**Activity:** Nothing should appear in the answer except the lines below from the line containing "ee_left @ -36" through the line containing "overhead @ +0", copied exactly, with pictures left out.

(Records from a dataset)
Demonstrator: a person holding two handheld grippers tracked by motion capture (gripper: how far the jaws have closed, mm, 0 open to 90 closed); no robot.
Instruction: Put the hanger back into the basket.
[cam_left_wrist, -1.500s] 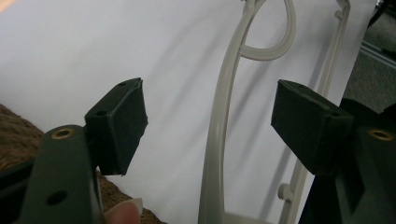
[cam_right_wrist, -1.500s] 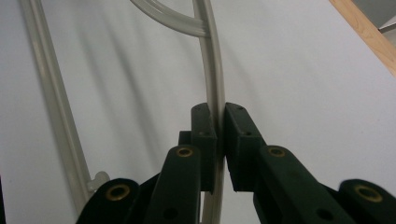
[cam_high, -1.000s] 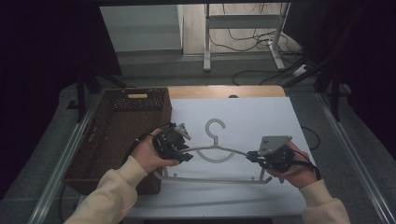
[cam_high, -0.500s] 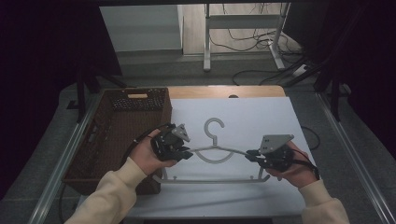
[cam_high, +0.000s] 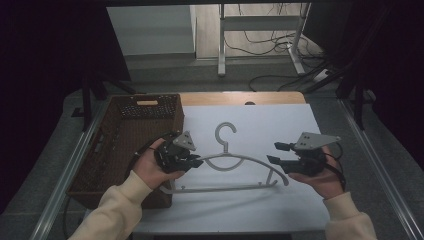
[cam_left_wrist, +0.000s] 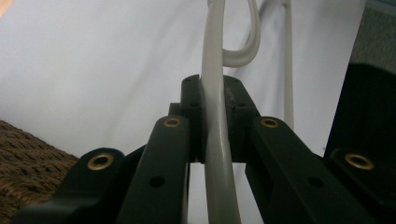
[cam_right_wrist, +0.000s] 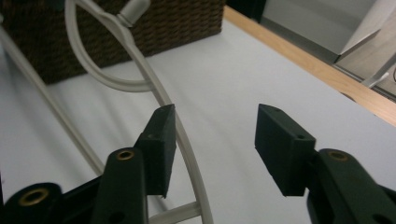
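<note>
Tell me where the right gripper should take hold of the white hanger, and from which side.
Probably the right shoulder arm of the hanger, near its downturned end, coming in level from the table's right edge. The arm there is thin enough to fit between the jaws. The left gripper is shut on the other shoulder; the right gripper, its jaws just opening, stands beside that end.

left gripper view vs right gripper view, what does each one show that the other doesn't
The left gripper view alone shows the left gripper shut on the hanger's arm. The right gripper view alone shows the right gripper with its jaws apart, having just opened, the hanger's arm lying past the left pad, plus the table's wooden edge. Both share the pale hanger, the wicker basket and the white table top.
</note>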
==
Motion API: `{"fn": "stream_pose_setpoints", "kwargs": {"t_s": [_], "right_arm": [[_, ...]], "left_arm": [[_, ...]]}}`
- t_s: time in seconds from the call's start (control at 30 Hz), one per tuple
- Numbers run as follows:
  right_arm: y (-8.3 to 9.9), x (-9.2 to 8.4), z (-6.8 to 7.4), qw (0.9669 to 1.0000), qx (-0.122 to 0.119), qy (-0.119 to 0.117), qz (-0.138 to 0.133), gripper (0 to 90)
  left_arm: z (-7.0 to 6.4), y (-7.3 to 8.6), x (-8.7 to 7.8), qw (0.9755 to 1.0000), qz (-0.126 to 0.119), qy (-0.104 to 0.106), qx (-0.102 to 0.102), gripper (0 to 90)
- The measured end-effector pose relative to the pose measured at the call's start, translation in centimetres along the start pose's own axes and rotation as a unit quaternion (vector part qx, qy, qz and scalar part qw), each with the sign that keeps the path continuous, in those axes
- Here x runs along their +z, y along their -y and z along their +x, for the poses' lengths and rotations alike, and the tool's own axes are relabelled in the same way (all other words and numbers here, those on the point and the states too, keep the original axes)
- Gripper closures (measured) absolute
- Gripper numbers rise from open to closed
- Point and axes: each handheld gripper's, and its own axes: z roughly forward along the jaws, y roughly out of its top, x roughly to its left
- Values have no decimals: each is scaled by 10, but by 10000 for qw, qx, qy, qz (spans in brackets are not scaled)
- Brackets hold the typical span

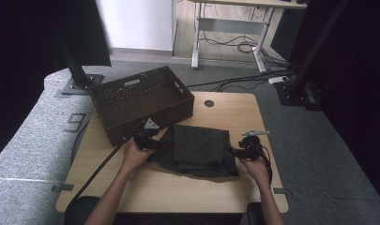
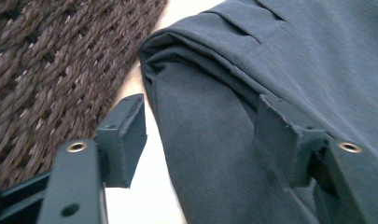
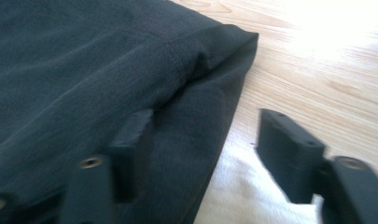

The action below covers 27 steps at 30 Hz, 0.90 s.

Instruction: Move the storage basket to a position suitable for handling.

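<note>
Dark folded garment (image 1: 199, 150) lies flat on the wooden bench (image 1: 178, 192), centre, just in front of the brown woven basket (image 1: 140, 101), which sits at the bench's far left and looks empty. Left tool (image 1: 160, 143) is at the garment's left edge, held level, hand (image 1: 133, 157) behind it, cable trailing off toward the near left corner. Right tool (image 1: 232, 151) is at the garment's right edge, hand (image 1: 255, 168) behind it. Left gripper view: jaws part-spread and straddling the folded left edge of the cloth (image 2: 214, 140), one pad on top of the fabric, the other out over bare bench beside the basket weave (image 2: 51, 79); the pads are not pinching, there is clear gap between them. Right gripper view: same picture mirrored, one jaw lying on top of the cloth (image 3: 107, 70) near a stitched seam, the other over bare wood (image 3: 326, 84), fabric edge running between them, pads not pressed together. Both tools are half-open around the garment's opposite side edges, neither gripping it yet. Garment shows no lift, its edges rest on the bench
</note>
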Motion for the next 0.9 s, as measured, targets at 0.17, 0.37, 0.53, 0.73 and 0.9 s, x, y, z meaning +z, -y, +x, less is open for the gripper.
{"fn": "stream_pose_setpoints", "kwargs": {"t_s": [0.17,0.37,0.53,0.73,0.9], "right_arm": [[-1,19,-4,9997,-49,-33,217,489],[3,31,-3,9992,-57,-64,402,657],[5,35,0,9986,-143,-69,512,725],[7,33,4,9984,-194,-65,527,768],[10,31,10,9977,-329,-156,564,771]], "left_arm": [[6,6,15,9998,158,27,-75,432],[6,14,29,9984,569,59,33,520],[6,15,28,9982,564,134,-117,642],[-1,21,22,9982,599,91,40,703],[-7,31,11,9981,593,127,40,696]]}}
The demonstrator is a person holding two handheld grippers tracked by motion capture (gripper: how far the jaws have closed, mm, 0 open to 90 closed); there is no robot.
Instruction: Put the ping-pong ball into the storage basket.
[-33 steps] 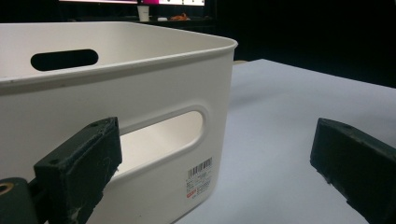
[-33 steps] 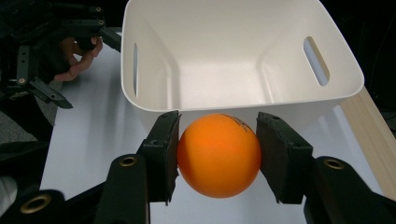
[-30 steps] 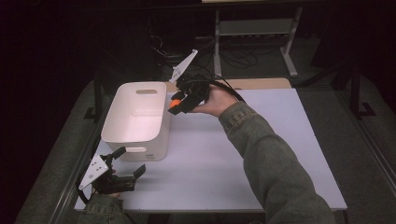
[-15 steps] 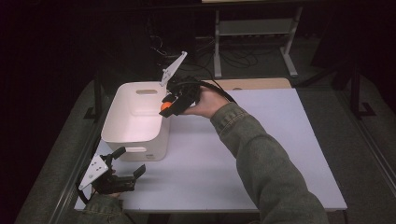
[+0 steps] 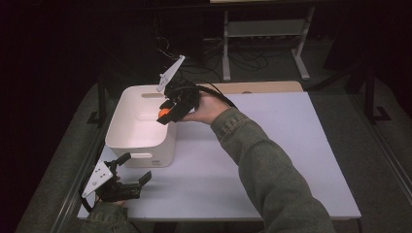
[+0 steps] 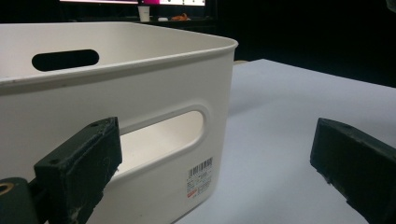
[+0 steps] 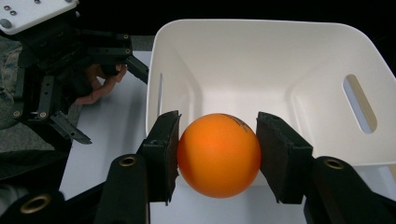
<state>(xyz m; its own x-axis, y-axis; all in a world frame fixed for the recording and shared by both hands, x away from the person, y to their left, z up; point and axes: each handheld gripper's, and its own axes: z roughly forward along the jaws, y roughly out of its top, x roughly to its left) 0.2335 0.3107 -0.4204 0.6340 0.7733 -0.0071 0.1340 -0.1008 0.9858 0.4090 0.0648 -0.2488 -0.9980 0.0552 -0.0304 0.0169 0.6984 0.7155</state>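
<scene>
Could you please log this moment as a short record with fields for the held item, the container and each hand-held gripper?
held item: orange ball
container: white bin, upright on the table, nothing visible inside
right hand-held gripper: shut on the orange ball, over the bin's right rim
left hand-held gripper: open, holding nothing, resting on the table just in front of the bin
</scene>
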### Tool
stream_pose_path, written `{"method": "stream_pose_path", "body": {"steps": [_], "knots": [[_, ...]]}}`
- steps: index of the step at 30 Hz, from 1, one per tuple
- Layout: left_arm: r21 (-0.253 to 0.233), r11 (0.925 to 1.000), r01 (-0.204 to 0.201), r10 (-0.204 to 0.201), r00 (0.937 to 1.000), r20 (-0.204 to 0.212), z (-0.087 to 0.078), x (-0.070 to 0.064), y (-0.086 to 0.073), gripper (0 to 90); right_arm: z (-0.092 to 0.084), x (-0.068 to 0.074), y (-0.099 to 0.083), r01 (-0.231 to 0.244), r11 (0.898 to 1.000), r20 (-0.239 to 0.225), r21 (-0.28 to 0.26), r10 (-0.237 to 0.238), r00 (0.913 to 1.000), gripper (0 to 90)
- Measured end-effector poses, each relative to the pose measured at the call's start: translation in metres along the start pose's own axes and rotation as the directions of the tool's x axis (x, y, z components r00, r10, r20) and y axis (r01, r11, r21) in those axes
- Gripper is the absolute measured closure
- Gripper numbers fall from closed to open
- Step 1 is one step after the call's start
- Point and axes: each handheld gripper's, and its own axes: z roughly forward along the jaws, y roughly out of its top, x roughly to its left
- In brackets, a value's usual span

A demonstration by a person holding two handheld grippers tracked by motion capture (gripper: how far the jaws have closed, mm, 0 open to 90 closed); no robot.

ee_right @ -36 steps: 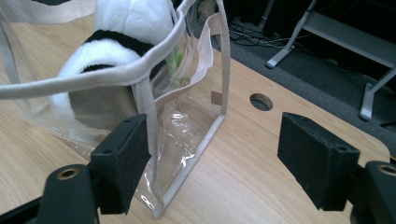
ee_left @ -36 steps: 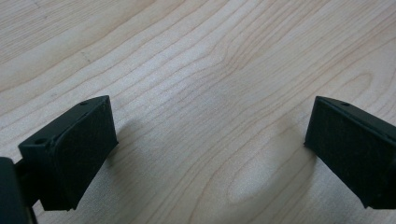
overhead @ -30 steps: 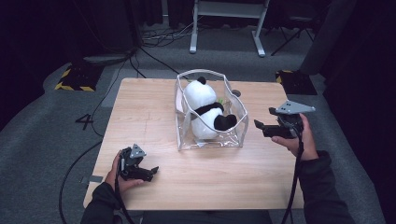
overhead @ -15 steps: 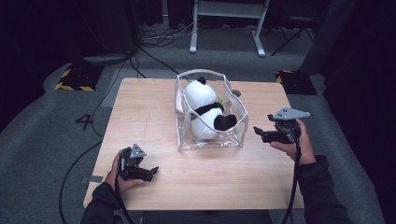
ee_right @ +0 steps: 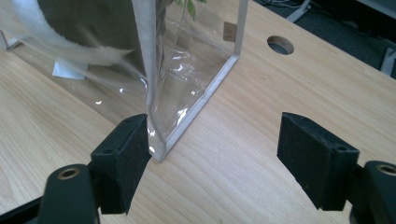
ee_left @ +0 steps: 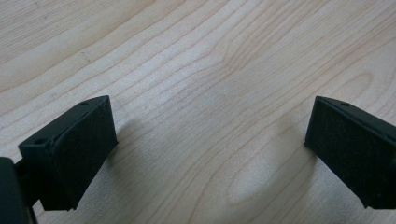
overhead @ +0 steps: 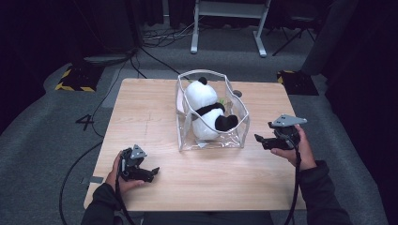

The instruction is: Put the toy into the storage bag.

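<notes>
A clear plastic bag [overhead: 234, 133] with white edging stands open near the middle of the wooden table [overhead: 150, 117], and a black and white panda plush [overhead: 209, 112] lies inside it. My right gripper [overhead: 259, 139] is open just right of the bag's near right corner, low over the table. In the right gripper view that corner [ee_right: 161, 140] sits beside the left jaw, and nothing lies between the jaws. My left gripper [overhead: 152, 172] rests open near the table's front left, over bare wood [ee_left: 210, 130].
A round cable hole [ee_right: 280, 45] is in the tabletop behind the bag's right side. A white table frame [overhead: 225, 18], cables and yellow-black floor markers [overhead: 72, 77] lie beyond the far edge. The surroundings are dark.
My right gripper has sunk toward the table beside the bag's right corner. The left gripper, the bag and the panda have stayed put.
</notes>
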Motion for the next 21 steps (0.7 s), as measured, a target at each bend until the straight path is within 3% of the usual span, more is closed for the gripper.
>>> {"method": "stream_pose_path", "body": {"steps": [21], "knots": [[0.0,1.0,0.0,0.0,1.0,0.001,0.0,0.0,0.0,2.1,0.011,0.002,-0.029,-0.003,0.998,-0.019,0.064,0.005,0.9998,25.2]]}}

**Task result:**
ee_left @ -36 steps: 
overhead @ -30 steps: 
overhead @ -15 steps: 
ee_right @ +0 steps: 
ee_left @ +0 steps: 
overhead @ +0 steps: 

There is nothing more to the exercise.